It’s been a while since I last posted due to work and life in general. I’ve been working on several NFV projects and thought I’d share some recent testing that I’ve been doing…so here we go :)
Let me offload that for ya! Link to heading
In a multi-tenancy environment (OpenStack, Docker, LXC, etc), VXLAN solves the limitation of 4094 VLANs/networks, but introduces a few caveats:
- Performance impact on the data path due to encapsulation overhead
- Inability of hardware offload capabilities on the inner packet
These extra packet processing workloads are handled by the host operating system in software, which can result in increased overall CPU utilization and reduced packet throughput.

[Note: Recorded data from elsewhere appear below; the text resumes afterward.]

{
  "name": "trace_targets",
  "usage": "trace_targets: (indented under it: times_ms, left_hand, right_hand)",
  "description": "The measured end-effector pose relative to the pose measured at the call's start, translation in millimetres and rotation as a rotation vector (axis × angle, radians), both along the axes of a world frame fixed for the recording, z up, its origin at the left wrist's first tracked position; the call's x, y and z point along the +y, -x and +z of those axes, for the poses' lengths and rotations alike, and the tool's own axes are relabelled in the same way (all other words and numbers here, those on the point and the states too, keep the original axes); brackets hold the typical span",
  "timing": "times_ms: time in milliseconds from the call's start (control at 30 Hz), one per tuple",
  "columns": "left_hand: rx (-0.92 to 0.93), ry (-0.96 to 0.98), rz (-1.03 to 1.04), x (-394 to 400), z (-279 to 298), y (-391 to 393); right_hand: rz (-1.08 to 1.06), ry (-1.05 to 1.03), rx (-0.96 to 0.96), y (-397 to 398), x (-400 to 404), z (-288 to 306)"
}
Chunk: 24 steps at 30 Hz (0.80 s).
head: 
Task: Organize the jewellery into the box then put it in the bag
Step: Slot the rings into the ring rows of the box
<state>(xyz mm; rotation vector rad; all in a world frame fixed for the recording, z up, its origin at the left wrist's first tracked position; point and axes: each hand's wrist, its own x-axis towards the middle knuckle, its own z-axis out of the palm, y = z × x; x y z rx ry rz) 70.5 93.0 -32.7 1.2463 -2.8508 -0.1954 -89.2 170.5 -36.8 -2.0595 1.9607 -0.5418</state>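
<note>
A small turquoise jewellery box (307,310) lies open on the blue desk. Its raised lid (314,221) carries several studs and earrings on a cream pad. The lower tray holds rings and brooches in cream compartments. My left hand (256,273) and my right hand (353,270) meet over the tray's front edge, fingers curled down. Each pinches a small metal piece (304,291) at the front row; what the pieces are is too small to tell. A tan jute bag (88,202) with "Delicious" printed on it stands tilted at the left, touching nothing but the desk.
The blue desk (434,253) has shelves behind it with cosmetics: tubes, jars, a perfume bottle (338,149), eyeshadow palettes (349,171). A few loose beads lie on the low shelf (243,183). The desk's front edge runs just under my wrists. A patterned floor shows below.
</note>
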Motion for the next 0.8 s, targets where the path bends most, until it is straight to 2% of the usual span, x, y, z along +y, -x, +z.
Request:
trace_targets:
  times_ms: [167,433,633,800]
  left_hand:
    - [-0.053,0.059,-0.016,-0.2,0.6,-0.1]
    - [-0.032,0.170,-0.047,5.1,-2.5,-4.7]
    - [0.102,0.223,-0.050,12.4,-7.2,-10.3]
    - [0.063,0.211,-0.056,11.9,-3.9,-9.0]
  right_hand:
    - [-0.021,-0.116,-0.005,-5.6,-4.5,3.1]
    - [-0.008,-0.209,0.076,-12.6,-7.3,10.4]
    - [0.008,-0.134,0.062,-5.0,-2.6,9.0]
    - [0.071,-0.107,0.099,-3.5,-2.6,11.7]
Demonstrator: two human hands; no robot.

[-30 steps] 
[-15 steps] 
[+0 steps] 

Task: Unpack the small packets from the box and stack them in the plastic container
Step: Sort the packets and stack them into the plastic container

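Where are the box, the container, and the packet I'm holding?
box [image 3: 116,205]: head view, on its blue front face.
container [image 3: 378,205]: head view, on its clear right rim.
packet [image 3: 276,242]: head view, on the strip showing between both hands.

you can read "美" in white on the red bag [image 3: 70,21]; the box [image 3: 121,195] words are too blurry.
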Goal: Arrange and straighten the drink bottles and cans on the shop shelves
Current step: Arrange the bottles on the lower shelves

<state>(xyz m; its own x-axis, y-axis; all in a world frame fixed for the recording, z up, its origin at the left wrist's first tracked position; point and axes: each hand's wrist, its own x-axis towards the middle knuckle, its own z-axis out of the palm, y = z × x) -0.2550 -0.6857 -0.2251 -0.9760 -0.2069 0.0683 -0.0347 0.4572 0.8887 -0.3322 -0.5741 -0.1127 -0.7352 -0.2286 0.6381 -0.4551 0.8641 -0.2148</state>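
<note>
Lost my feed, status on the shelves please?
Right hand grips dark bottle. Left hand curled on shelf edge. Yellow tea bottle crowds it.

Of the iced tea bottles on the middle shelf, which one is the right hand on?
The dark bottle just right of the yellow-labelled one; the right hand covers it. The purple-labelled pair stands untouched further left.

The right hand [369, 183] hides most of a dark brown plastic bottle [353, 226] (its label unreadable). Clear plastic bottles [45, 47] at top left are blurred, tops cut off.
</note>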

Network interface cards like the Intel X710 and Emulex OneConnect can offload some of the CPU resources by processing the workload in the physical NIC.
Below is a simple lab setup to test VXLAN offload data path with offload hardware. The main focus is to compare the effect of VXLAN offloading and how it performs directly over a physical or bridge interface.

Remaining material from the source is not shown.